** Opening Input data block **

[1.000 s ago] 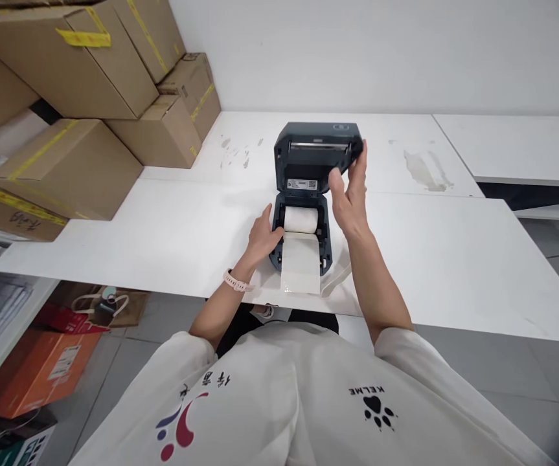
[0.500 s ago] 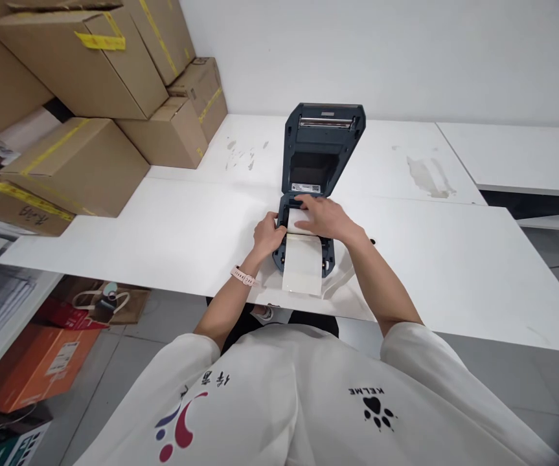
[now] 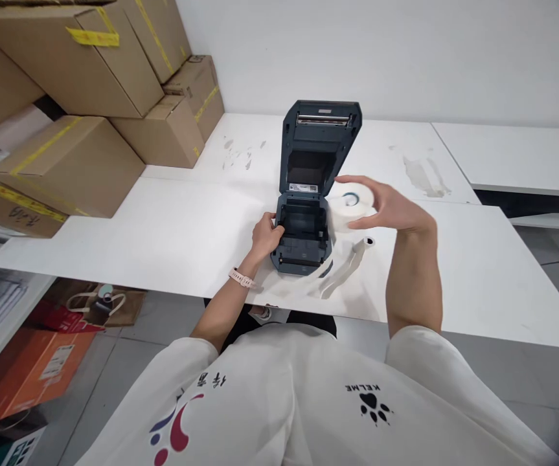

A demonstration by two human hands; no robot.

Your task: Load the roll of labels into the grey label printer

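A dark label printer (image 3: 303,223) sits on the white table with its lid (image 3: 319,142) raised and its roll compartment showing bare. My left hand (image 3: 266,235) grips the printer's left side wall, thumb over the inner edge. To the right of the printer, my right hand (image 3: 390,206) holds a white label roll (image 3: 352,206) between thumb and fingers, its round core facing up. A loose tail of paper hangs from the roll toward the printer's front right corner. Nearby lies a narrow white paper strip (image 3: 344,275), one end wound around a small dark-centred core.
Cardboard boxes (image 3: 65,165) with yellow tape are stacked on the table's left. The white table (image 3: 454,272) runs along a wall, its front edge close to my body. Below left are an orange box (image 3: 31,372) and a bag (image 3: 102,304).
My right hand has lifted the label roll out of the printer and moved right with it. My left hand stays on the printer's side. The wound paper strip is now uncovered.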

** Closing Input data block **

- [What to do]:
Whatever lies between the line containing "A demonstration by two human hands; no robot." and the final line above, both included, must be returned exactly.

- [Output of the exercise]:
A demonstration by two human hands; no robot.

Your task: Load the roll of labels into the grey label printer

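A dark label printer (image 3: 303,223) sits on the white table with its lid (image 3: 319,142) raised and its roll compartment showing bare. My left hand (image 3: 266,235) grips the printer's left side wall, thumb over the inner edge. To the right of the printer, my right hand (image 3: 390,206) holds a white label roll (image 3: 352,206) between thumb and fingers, its round core facing up. A loose tail of paper hangs from the roll toward the printer's front right corner. Nearby lies a narrow white paper strip (image 3: 344,275), one end wound around a small dark-centred core.
Cardboard boxes (image 3: 65,165) with yellow tape are stacked on the table's left. The white table (image 3: 454,272) runs along a wall, its front edge close to my body. Below left are an orange box (image 3: 31,372) and a bag (image 3: 102,304).
My right hand has lifted the label roll out of the printer and moved right with it. My left hand stays on the printer's side. The wound paper strip is now uncovered.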

Nothing further is needed for this exercise.